Apologies if that sounds harsh but children always come first in these situations. They haven't got a voice and someone has to speak up for them.

V3ra Fri 30-Oct-20 20:47:04

Libbylou99 the one thing that is drummed into us at all my training courses is that "Safeguarding is everyone's concern."
Even more so when it's your granddaughter x

V3ra Fri 30-Oct-20 20:35:18

Illte yes I should have said "tell the school about your justified concerns..."
I agree they might not wish to have a discussion with Libbylou99 but they ought to be prepared to listen to her. It might tie in with their own observations.

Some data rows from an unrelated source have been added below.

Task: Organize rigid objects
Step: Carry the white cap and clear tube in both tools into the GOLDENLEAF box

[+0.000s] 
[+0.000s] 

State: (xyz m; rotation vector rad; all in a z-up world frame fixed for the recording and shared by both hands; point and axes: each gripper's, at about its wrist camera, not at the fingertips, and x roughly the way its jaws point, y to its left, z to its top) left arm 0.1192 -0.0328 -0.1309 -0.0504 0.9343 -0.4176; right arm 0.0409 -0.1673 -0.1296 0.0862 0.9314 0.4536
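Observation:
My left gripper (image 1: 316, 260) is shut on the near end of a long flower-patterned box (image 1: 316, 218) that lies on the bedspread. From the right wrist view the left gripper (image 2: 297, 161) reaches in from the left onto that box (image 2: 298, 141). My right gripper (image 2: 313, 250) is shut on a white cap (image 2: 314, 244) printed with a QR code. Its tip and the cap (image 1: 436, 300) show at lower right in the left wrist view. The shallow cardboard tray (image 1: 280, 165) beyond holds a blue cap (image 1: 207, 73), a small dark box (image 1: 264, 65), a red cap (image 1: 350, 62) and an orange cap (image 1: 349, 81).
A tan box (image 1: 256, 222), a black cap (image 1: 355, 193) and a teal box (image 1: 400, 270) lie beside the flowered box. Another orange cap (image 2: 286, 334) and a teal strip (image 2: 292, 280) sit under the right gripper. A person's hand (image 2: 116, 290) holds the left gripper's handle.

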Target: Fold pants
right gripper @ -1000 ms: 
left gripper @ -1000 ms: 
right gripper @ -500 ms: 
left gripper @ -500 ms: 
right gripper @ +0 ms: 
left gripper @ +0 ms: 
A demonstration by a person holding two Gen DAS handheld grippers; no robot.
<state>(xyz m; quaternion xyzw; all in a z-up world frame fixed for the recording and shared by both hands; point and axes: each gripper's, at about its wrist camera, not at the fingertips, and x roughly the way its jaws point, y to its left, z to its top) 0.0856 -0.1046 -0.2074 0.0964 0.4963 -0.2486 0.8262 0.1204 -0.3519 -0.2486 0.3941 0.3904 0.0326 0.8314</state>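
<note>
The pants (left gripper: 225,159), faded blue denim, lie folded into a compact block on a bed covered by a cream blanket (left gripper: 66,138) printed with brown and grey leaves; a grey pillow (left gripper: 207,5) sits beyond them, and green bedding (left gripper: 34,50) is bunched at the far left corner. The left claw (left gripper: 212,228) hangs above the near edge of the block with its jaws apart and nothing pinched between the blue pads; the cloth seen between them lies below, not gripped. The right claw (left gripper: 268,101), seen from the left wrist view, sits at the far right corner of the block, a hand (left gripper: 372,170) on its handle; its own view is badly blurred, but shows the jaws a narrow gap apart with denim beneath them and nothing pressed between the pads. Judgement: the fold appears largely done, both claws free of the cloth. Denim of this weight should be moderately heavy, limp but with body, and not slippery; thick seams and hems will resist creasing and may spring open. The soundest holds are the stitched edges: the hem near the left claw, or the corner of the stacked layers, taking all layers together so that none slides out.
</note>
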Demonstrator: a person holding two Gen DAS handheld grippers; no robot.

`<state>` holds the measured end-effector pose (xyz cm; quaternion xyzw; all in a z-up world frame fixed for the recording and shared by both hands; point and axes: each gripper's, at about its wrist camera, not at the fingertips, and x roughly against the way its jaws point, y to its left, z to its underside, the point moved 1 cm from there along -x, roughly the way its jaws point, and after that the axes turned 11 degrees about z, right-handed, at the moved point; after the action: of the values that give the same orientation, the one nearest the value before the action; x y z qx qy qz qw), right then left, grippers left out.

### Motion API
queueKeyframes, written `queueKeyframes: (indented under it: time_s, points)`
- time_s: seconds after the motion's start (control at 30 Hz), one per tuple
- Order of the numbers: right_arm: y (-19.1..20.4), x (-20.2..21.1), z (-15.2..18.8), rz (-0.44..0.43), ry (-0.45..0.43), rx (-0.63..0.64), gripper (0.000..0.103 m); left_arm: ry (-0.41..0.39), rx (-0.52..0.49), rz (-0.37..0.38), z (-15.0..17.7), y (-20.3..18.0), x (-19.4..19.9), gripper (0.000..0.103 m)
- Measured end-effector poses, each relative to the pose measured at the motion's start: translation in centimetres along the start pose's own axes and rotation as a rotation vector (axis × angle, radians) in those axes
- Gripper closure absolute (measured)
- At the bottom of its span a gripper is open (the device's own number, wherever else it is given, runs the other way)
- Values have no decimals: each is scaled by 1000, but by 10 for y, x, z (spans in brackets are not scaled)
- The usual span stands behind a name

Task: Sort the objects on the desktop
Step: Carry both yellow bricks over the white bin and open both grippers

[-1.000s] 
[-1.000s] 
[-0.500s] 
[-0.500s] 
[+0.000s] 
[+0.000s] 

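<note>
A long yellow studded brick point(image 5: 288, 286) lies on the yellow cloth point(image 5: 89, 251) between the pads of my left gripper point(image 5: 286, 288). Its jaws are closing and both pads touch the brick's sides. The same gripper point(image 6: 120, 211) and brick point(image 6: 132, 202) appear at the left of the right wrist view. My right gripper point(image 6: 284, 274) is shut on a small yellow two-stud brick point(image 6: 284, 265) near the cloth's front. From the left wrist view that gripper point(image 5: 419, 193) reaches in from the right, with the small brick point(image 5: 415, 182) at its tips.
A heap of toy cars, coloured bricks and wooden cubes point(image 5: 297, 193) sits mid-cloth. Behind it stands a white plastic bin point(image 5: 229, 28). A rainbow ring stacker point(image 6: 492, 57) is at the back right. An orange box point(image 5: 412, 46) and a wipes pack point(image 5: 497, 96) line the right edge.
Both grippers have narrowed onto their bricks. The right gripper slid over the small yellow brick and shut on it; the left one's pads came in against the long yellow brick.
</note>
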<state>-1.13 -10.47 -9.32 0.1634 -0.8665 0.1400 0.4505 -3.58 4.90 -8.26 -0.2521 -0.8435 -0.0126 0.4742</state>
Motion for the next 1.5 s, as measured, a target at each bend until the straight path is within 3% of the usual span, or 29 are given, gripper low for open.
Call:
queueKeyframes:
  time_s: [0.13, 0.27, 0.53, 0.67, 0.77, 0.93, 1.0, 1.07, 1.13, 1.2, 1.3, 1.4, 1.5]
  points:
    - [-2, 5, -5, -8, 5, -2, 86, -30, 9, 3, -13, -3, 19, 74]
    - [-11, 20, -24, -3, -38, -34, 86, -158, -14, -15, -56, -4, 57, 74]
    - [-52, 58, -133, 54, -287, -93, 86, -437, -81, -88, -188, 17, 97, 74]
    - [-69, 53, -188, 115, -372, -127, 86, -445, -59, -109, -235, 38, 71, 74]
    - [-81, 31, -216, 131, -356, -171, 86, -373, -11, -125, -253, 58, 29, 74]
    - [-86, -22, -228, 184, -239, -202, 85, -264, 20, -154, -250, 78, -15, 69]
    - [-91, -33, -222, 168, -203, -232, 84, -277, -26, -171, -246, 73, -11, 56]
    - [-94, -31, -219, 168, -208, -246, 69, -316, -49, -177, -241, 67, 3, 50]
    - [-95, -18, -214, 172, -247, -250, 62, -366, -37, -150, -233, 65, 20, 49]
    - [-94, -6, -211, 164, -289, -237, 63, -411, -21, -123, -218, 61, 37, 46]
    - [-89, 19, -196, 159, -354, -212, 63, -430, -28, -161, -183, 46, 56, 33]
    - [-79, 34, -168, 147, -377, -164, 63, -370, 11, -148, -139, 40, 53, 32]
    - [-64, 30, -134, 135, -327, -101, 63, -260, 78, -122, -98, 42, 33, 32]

Libbylou99 Fri 30-Oct-20 20:33:40

Undoubtedly a factor but the issue is even if dd needs space right now should I ignore the risks this pose to my granddaughter’s well-being. As the only adult aware of the situation I feel I m letting her down

Libbylou99 Fri 30-Oct-20 20:30:16

For feted read affected

Libbylou99 Fri 30-Oct-20 20:29:39

Thanks all i think you are right re supporting from a distance and being patient. Having said that I am concerned that my granddaughter is being feted by this. I have spoken to the school before in confidence ( I am an ex senco which I think helped facilitate a discussion). I subsequently suggested to my dd that she makes me an emergency contact think I will get back to the head also take the advice re a conversation with social services without making a report at this stage. Quite scared but cannot just stand by as the only other adult in her life.

Illte Fri 30-Oct-20 19:39:36

I take my first comment back Libby. Doesn’t sound too much at all 🙂

Luckygirl Fri 30-Oct-20 19:35:17

Please do not blame yourself - life throws stuff at us and we just have to do our best at the time it happens. You do not know that your DD would have been free of MH problems in any other scenario.

Sometimes when people go through therapy it does throw up memories which impact on family and those around them. Just try and keep the door open and send messages.

Good luck with all this.

Illte Fri 30-Oct-20 19:33:33

Just to say a school can’t discuss a child with anyone except parents or someone in a designated caring capacity.

Don’t be disappointed if you get a firm rejection to a phone call to the school.

Hithere Fri 30-Oct-20 19:29:03

Looks like your dd is taking all the measures to take care of her mental health and her family's. They are definitely in a rough spot

"The background to all this is that I was married to a deceptive and manipulative man. I put up with too much divorcing him when I discovered he had 3 children with other women. My daughter has undoubtedly been severely effected by this."
Could this a factor why your dd has estranged?

V3ra Fri 30-Oct-20 19:11:27

I would be seriously concerned for the whole family. There are mental health professionals involved but their advice is not being followed.

Your granddaughter is suffering emotionally, even if it is unintentional.

You can phone the children's social services in their area and talk in confidence to them.

You could also phone your granddaughter's school and talk to them about your justified concerns.

This situation could very easily get out of hand. Please don't ignore it.